◆ **Exercise description**
Report every line of the records below that includes the string "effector".

* * * * * * *

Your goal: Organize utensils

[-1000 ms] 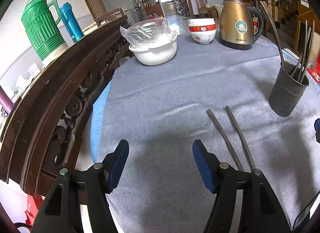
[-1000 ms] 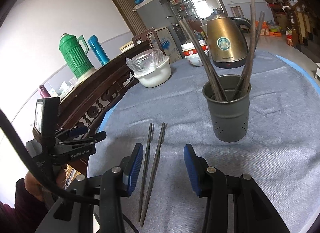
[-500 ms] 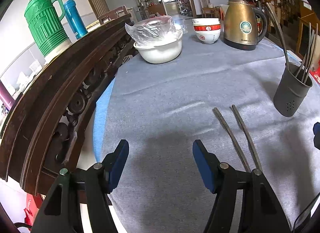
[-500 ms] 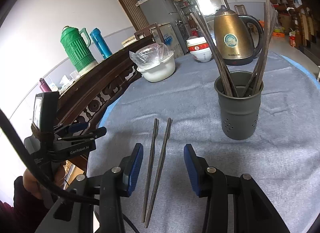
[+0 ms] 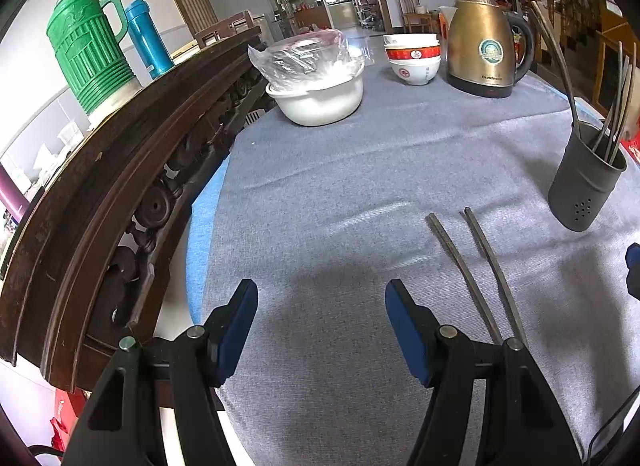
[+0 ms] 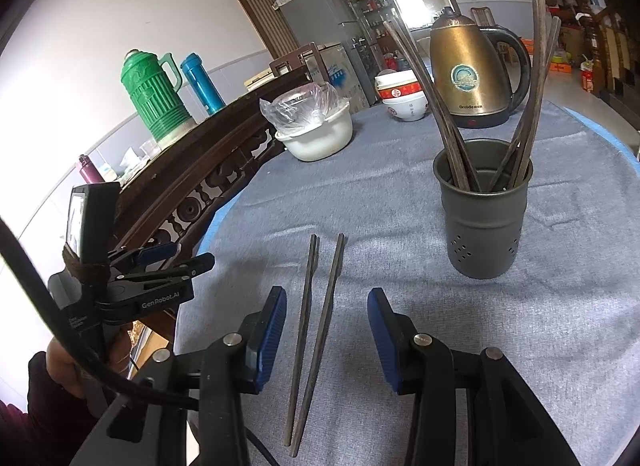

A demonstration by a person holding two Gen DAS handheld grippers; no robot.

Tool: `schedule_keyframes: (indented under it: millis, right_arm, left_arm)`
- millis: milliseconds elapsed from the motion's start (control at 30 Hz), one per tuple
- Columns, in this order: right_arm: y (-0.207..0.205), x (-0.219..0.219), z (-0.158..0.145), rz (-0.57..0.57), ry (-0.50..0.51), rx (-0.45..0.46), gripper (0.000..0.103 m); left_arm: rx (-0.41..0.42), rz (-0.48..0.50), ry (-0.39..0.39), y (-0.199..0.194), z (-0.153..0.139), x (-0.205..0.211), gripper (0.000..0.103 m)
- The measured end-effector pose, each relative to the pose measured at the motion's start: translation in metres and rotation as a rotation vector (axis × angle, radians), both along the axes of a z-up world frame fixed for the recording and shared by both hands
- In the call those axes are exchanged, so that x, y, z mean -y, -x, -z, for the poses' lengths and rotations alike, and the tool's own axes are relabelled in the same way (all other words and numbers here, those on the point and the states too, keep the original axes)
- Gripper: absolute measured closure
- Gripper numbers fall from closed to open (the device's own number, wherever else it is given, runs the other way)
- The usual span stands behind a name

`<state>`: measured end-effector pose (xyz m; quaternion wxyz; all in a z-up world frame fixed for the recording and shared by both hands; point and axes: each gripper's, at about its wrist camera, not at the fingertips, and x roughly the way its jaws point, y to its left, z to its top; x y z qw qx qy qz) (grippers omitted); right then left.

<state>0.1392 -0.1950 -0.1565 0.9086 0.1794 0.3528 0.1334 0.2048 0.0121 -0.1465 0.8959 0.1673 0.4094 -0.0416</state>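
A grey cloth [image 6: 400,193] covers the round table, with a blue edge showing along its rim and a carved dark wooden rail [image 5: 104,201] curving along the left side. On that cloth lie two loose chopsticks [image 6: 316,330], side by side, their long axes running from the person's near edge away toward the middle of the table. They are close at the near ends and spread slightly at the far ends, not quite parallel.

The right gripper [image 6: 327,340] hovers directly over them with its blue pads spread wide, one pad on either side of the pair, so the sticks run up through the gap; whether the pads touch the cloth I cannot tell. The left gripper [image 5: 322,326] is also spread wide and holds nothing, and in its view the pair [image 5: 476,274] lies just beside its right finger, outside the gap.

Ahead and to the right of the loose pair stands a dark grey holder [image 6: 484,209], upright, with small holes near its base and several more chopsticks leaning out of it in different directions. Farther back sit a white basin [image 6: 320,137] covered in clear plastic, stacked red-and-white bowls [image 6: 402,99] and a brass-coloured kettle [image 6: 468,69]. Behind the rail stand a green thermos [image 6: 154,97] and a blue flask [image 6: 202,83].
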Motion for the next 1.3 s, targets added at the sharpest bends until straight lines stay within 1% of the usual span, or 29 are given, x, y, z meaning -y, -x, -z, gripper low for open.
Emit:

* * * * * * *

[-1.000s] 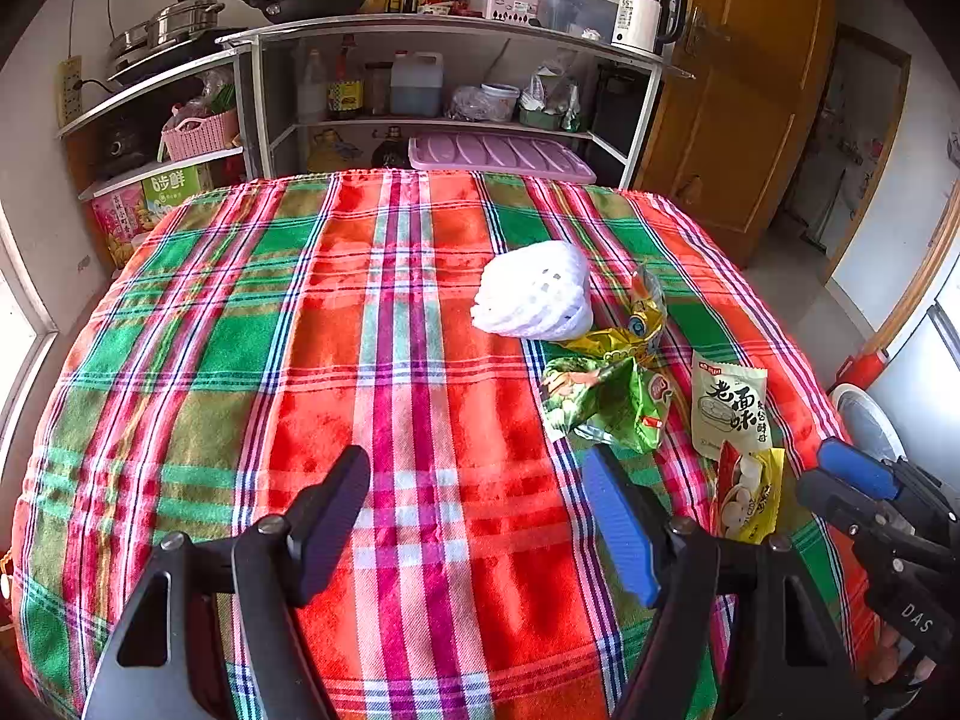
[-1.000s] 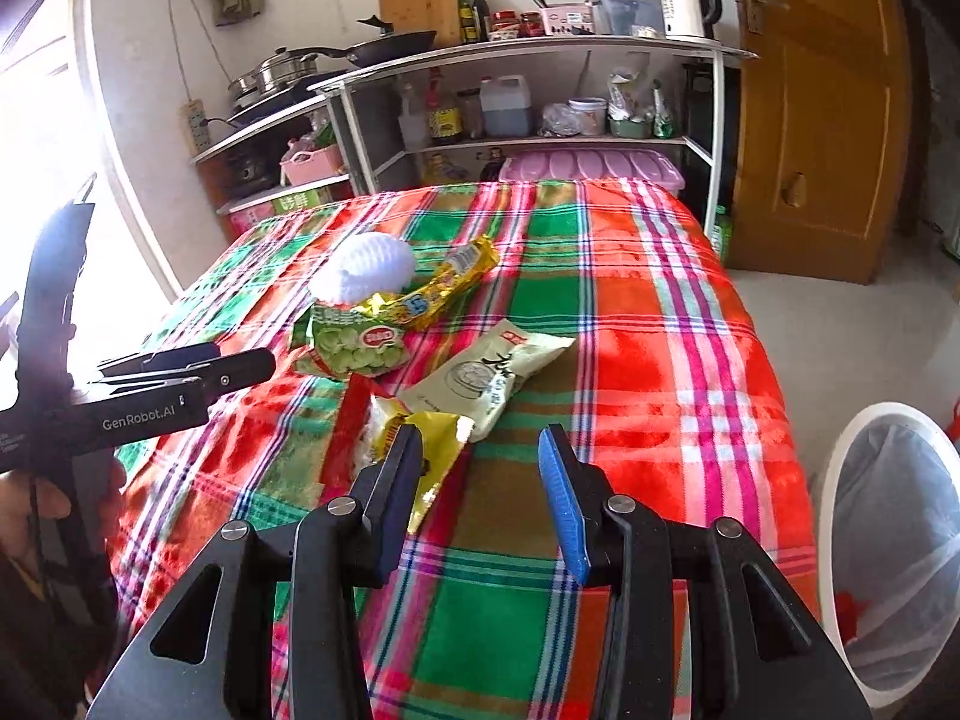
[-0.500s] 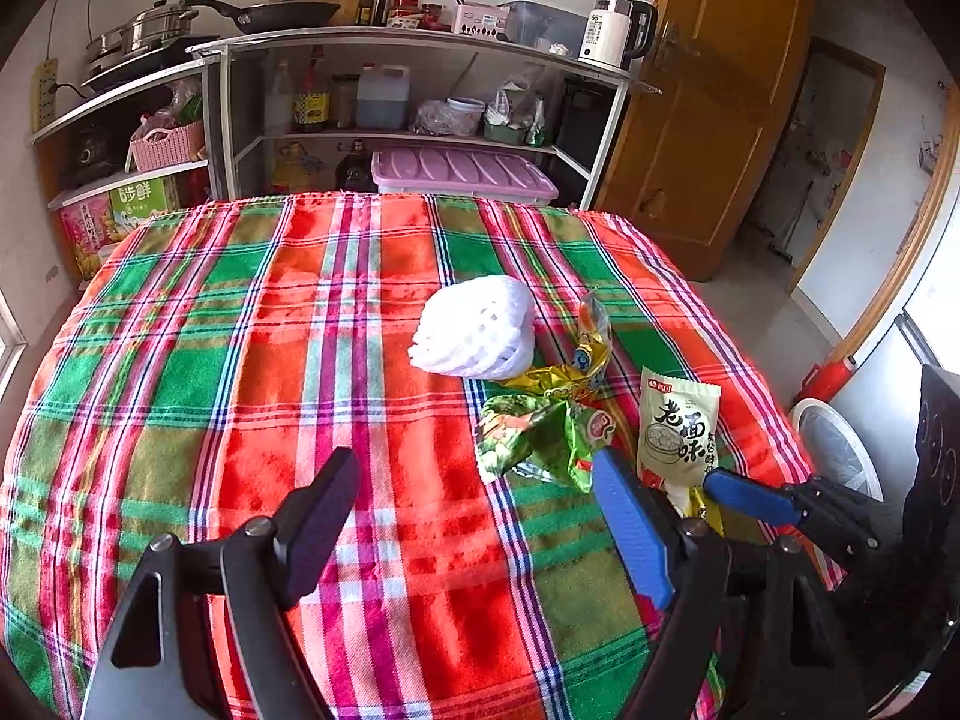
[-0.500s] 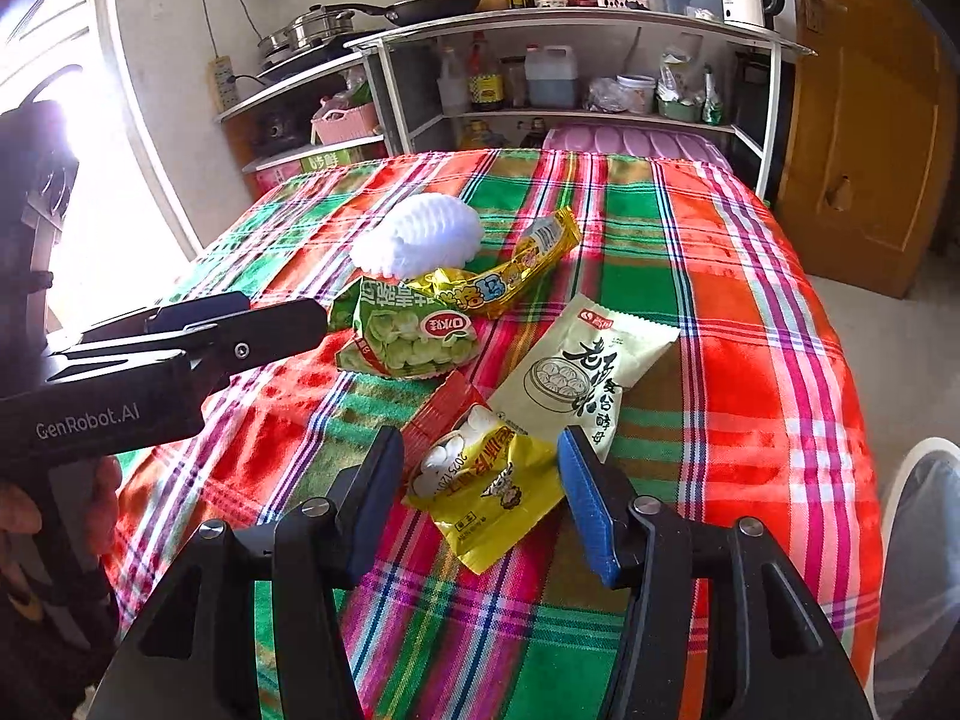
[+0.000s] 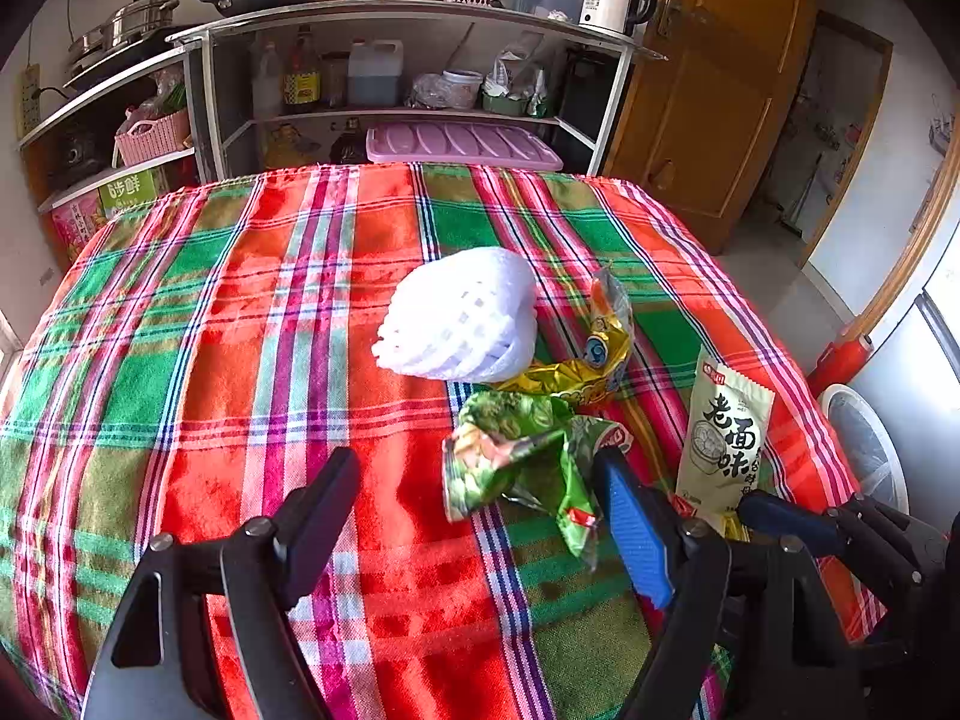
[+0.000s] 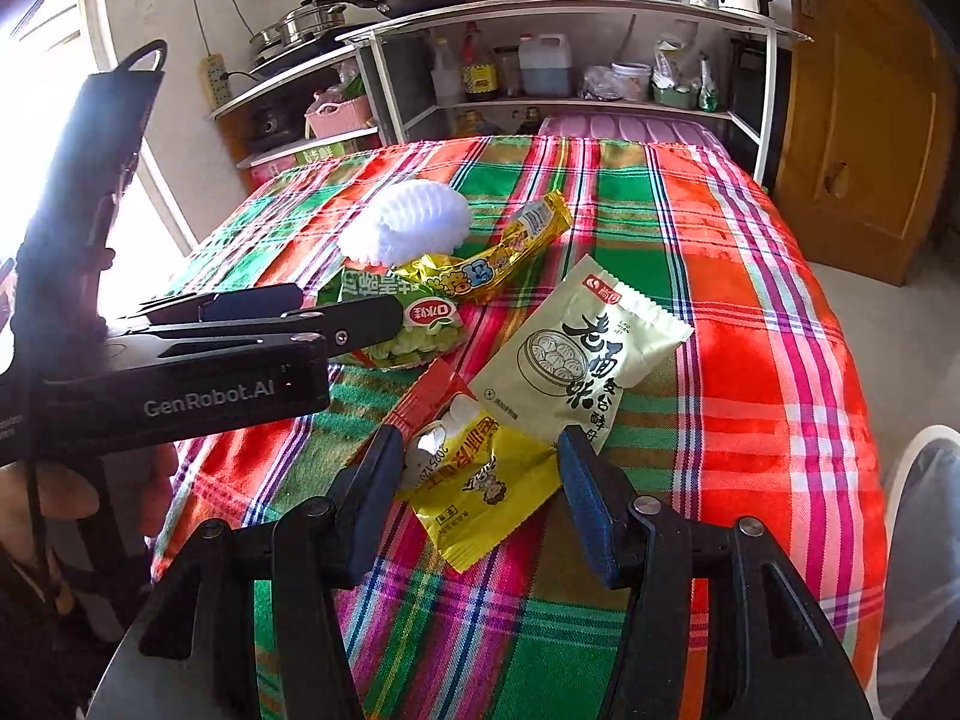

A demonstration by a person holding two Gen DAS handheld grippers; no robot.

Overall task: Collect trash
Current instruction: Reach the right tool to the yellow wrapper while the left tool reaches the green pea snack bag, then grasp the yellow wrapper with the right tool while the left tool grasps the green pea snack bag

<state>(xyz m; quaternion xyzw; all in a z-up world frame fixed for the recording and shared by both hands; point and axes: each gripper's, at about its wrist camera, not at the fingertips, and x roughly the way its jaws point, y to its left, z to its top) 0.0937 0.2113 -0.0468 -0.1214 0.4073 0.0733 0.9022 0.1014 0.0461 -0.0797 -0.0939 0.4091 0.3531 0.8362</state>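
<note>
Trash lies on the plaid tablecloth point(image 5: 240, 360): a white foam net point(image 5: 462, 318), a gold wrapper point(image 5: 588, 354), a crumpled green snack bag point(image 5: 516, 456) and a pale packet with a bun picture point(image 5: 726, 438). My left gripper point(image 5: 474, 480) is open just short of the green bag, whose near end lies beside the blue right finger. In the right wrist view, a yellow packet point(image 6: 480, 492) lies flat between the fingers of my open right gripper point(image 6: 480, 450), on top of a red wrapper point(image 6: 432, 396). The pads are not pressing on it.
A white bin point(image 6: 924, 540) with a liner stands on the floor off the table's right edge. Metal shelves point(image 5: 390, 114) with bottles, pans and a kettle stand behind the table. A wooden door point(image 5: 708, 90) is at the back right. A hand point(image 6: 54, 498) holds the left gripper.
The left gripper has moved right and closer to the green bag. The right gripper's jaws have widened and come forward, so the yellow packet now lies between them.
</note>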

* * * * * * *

◆ **Output of the exercise**
- The measured end-effector pose, each relative to the pose measured at the motion's start: translation in metres and rotation as a rotation vector (axis × angle, radians), both along the axes of a z-up world frame fixed for the recording and shared by both hands
`<state>`: measured end-effector pose (xyz m; quaternion wxyz; all in a z-up world frame fixed for the recording and shared by both hands; point and axes: each gripper's, at about its wrist camera, not at the fingertips, and x roughly the way its jaws point, y to its left, z to its top; x y z qw qx qy qz) (grippers omitted); right then left.

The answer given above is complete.